Analysing indicators of performance, satisfaction, or safety using empirical logit transformationBMJ 2016; 352 doi: https://doi.org/10.1136/bmj.i1114 (Published 10 March 2016) Cite this as: BMJ 2016;352:i1114
- Sarah Stevens, statistician1 2,
- Jose M Valderas, professor of health services and policy research3,
- Tim Doran, professor of public health4,
- Rafael Perera, professor of medical statistics1 2,
- Evangelos Kontopantelis, senior research fellow in biostatistics and health services research2 5
- 1Nuffield Department of Primary Care Health Sciences, University of Oxford, Oxford, UK
- 2National Institute for Health Research School for Primary Care Research, Oxford, UK
- 3APEx Collaboration for Academic Primary Care, Institute for Health Services Research, University of Exeter Medical School, University of Exeter, Exeter, UK
- 4Department of Health Sciences, University of York, UK
- 5Centre for Health Informatics, Institute of Population Health, University of Manchester, Manchester M13 9GB, UK
- Correspondence to: E Kontopantelis
- Accepted 20 January 2016
Performance, satisfaction, or safety indicators in healthcare are commonly measured on a percentage scale
Standard linear analysis could be problematic owing to ceiling or floor effects or non-linearity
A logit transformation of the score is the most common solution
Estimates can be back-transformed to percentages for a more intuitive interpretation
In recent years, efforts to improve the quality and safety of healthcare have resulted in the introduction of systems for monitoring the performance of healthcare providers and the satisfaction and safety of patients. New quality and performance indicators have been created, to which financial and reputational rewards for providers are often attached. Although performance indicators are measured for each patient, they are often only reported in aggregate form (eg, at the practice or hospital level). Therefore, an indicator that begins as a binary outcome (that is, the target is either met or not met for each patient),1 becomes a proportion (that is, the percentage of patients for whom the quality target is met). Such summary indicators are usually analysed by linear models. This is appropriate in many scenarios where the scores retain linear properties, for example, in the analysis of referral rates and their predictors.2
However, for aggregate analyses of performance indicators, two particular problems can emerge. Firstly, it is common for individual indicators within a set to vary in intrinsic difficulty (eg, recording blood pressure is easier than controlling blood pressure) or vary in the size of associated incentives. This frequently results in healthcare providers achieving targets for 100% of patients for easier indicators3 and, less often, for 0% of patients for more difficult indicators, or for indicators with smaller incentives. Maximum (100%) and minimum (0%) scores are more common when patient groups are small (the problem of small denominators). These “ceiling” and “floor” effects can cause problems in analyses of data at the patient level, but also make the use of aggregate performance scores in linear models problematic. This is a particular problem for prediction modelling (eg, in interrupted time series designs)4 where predictions might fall outside the 0-100% range.

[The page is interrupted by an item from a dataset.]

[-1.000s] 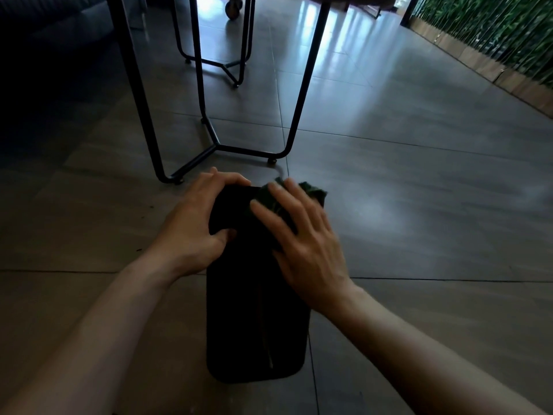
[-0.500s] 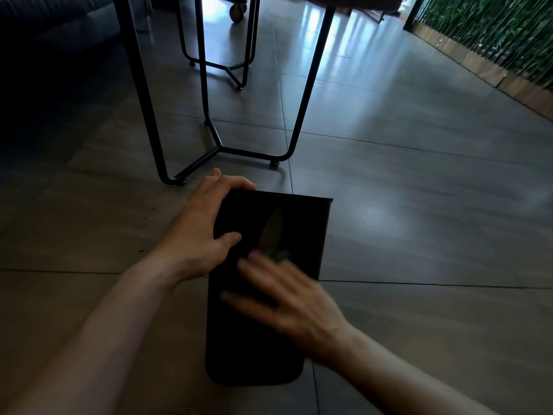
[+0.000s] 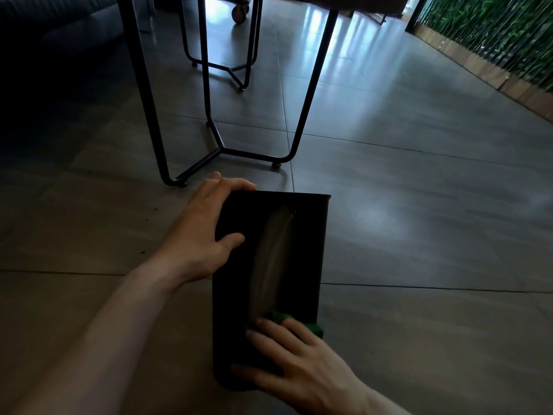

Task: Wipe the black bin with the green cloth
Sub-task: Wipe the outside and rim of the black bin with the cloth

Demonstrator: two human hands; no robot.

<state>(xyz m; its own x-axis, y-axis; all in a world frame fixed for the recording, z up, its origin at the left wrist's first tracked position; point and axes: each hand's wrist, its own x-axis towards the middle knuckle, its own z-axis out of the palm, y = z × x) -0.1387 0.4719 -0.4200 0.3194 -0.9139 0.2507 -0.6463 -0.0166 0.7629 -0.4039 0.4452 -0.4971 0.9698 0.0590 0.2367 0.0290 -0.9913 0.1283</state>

Secondly, there is inherent non-linearity in performance indicators, because the effort required by a health worker is not uniform across patients. For example, some patients might attend clinic appointments infrequently while others might be persistent in refusing a measurement or treatment. Similarly, satisfaction is subjective and different levels of effort are needed to satisfy different patients, whereas in terms of safety, risk management is inexact and some patients might be more difficult to manage clinically. Therefore, it is generally more difficult to achieve an improvement from 85% to 95%, than from 55% to 65%. Analogously, an improvement from 0% to 10% should pose very little difficulty. Box 1 presents some examples of performance, satisfaction, and safety5 indicators.

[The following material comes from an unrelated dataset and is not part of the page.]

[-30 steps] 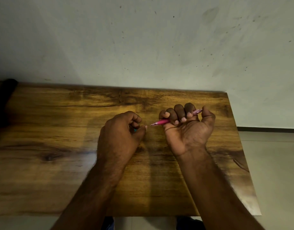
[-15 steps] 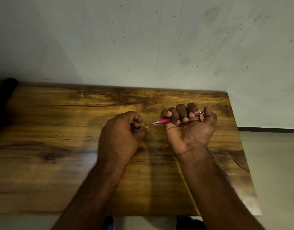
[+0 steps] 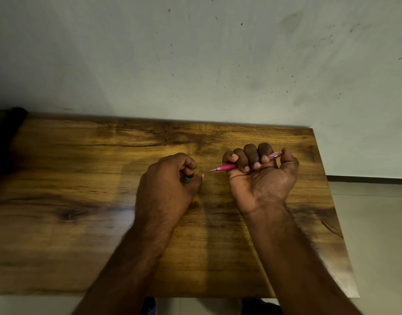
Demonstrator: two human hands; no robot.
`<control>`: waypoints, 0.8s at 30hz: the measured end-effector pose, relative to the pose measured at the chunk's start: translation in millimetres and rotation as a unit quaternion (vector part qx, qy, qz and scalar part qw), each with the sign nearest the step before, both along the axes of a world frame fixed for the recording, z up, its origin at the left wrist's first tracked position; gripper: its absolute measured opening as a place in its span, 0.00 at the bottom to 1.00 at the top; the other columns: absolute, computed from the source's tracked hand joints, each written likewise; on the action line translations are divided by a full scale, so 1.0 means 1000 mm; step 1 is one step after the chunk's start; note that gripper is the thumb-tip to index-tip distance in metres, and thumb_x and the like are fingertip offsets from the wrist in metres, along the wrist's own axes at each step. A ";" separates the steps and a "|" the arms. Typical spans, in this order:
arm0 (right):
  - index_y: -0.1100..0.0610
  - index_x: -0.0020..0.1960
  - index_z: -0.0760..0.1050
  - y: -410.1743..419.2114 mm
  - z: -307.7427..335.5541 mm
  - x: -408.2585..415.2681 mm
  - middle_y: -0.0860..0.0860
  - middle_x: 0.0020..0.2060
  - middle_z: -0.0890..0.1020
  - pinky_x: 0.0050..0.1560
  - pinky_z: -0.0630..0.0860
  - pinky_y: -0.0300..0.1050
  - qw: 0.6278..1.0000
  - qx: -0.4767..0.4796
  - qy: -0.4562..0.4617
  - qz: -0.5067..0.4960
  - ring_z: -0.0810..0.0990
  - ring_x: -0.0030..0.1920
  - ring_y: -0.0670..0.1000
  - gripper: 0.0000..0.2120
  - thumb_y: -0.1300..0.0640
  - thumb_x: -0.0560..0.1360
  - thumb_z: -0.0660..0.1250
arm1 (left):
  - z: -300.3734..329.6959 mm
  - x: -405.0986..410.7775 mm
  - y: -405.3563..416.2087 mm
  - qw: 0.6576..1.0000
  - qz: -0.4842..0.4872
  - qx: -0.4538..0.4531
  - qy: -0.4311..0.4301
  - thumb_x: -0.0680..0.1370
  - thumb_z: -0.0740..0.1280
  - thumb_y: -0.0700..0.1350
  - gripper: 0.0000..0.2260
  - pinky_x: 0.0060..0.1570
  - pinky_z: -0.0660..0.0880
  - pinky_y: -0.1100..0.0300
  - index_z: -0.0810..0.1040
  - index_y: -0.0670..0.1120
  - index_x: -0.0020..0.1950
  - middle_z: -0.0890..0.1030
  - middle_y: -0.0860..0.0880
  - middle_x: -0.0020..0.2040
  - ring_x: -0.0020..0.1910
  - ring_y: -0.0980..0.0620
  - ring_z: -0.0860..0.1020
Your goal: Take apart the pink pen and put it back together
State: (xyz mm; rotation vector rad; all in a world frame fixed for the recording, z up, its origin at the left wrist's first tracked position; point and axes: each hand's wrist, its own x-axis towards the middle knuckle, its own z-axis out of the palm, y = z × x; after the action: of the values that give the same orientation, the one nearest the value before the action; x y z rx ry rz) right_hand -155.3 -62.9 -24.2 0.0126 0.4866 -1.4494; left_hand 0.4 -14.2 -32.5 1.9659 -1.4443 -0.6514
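No text, label, brand, number or sign can be read anywhere in the head view. The pink pen (image 3: 227,166) shows no legible print on the parts of its barrel that stick out of the right hand (image 3: 261,176), and the wooden table (image 3: 82,160) carries only grain and stains

- Table (image 3: 82,223): wood with strong dark grain, smooth, a slight sheen near its right edge.
- Pink pen (image 3: 227,167): glossy plastic, its far right end translucent.
- Wall (image 3: 195,64): matt painted plaster, speckled with dark marks.
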 end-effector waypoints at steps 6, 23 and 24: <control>0.56 0.31 0.64 -0.001 0.001 0.000 0.50 0.25 0.62 0.37 0.68 0.46 1.000 -0.002 0.000 0.004 0.59 0.28 0.50 0.23 0.40 0.77 0.54 | -0.001 0.000 0.000 1.000 0.001 0.001 -0.001 0.71 0.80 0.52 0.10 0.38 0.80 0.61 0.82 0.59 0.48 0.81 0.62 0.39 0.38 0.65 0.79; 0.55 0.33 0.65 -0.001 -0.001 0.000 0.50 0.26 0.62 0.37 0.67 0.46 1.000 0.005 -0.005 0.009 0.59 0.29 0.50 0.24 0.38 0.77 0.53 | 0.003 -0.004 0.000 1.000 -0.007 0.010 -0.006 0.73 0.79 0.50 0.09 0.39 0.79 0.62 0.83 0.58 0.50 0.82 0.61 0.41 0.40 0.64 0.79; 0.55 0.33 0.65 -0.001 -0.001 0.000 0.50 0.26 0.62 0.36 0.67 0.46 1.000 0.005 -0.003 0.009 0.59 0.29 0.50 0.24 0.38 0.78 0.53 | 0.003 -0.004 0.000 1.000 -0.006 0.011 -0.005 0.73 0.79 0.50 0.09 0.40 0.80 0.60 0.83 0.58 0.50 0.82 0.61 0.41 0.40 0.64 0.79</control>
State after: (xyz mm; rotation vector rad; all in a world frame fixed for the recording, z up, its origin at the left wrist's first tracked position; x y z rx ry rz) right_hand -155.8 -63.9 -25.1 0.0191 0.4878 -1.4287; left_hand -3.4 -13.9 -29.8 1.9805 -1.4622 -0.6659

Box 1: Examples of ceiling or floor effects
Quality and Outcomes Framework performance indicator DM22 (2006-07 to 2012-13)

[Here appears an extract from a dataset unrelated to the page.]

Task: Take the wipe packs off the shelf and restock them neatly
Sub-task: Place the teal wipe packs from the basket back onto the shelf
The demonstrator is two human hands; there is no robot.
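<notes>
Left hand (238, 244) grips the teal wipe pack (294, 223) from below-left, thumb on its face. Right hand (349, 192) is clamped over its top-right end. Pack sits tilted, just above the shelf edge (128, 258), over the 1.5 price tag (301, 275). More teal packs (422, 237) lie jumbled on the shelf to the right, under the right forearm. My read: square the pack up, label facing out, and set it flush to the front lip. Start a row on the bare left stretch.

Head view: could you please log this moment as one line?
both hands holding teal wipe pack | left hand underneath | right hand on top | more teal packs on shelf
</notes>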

Measured the percentage of patients with diabetes who have a record of estimated glomerular filtration rate or serum creatinine testing in the previous 15 months. In 2006-07 and with 8365 general practices reporting the indicator, one practice had a score of 0% and 700 a score of 100%. The mean score was 96.4%.
GP patient satisfaction survey, from 8307 general practices in 2008
Survey on how easy it was for patients to get through on the phone at own doctor’s surgery (no v yes): 81 practices scored 100%, when the mean score was 87.4%. Survey also asked about the ability for patients to get appointment within two days (no v yes): 93 practices scored 100%, when the mean score was 85.7%
Investigation of prescribing safety using the Clinical Practice Research Datalink, in 20135
Investigation looked at the proportion of women with a breast cancer diagnosis who were prescribed oral or transdermal oestrogens: 319 (61%) of 523 practices had a prevalence of 0%, when the mean prevalence was 1.1%. For patients prescribed repeated amiodarone without a thyroid function test within the recommended time period, 43 (9%) of 505 practices had a prevalence of 100%, when the mean prevalence was 42%.
One potential solution to these issues is for researchers to dichotomise the indicator by classifying healthcare providers simply as high or low achievers (in terms of performance, satisfaction, or safety), based on a specified threshold of achievement. For example, assume that a healthcare provider has met a target (=1) if the relevant performance score is over 85%, and not met the target (=0) otherwise. Analyses are then possible by use of logistic models, and odds ratios would be used to quantify effects. However, odds ratios are intuitively difficult to conceptualise and are frequently interpreted as relative risks. Although such an approach could be acceptable in a scenario where few providers are low scoring (where the rare event approximation stands), more generally odd ratios overestimate the relative risk and their interpretation tends to be flawed.6 In addition, such a simplification discards a considerable amount of information and reduces statistical power, while the choice of the threshold value used to dichotomise performance may be arbitrary.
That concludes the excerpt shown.